Re: numbering rows on import from file

From: Steve Crawford <scrawford(at)pinpointresearch(dot)com>
To: Alexy Khrabrov <deliverable(at)gmail(dot)com>
Cc: sql pgsql <pgsql-sql(at)postgresql(dot)org>
Subject: Re: numbering rows on import from file
Date: 2008-05-03 00:18:27
Message-ID: 481BAF53.50101@pinpointresearch.com
Views: Raw Message | Whole Thread | Download mbox | Resend email
Thread:
Lists: pgsql-sql

Alexy Khrabrov wrote:
> Greetings -- I have a huge table of the form
> (integer,integer,smallint,date). Its origin is an ASCII file which I
> load with \copy. Now I want to number the rows, adding an id column
> as an autoincrement from a sequence. How should I do the import now
> for the sequence to work -- should I add the id column last, so it
> will not be filled by copy and presumably autoincrement?
>
> Or, once the table is already in, can I add a column and force it to
> be filled with consecutive numbers, effectively numbering the rows?
>
Depends on your goal.

Do you just want a unique ID, make the id column a serial.

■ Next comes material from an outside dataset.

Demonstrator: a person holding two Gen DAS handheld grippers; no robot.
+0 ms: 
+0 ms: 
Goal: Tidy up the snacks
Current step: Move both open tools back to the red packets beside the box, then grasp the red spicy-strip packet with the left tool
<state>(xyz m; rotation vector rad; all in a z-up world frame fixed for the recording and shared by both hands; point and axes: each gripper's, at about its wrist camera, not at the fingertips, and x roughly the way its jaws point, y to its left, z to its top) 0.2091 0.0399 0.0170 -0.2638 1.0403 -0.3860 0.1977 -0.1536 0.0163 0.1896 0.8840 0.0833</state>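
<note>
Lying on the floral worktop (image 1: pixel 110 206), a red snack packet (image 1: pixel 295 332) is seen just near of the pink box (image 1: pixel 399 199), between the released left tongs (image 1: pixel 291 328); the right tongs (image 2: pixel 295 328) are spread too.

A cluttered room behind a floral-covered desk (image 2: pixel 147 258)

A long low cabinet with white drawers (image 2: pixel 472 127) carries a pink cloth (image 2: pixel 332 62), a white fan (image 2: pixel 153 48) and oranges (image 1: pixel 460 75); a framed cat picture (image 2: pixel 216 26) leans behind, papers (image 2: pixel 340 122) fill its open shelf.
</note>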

Done. If you
already have the table, add the column, update the table setting
id=nextval('the serial columns sequence name') before bringing in
additional data. If you were using plain \copy, you will now have to
name the input columns since you don't have data for the id column:
\copy (int1, int2, smallint3, date4) from ..... This is usually good
practice anyway as additions to your table or column ordering changes
won't affect your import.

Do you want the IDs to match row numbers in the source file? Use
something like nl or whatever scripting language you like to add numbers
in the source file.

Alternately, if the table is static, you can create a temporary sequence
to fill the id column on import.

You can also fill the id column after import if necessary by updating
the table setting id=nextval('yoursequence') but this will generate lots
of empty space by updating all tuples (not good with a "huge" table) and
may not associate tuples with source-file line-numbers.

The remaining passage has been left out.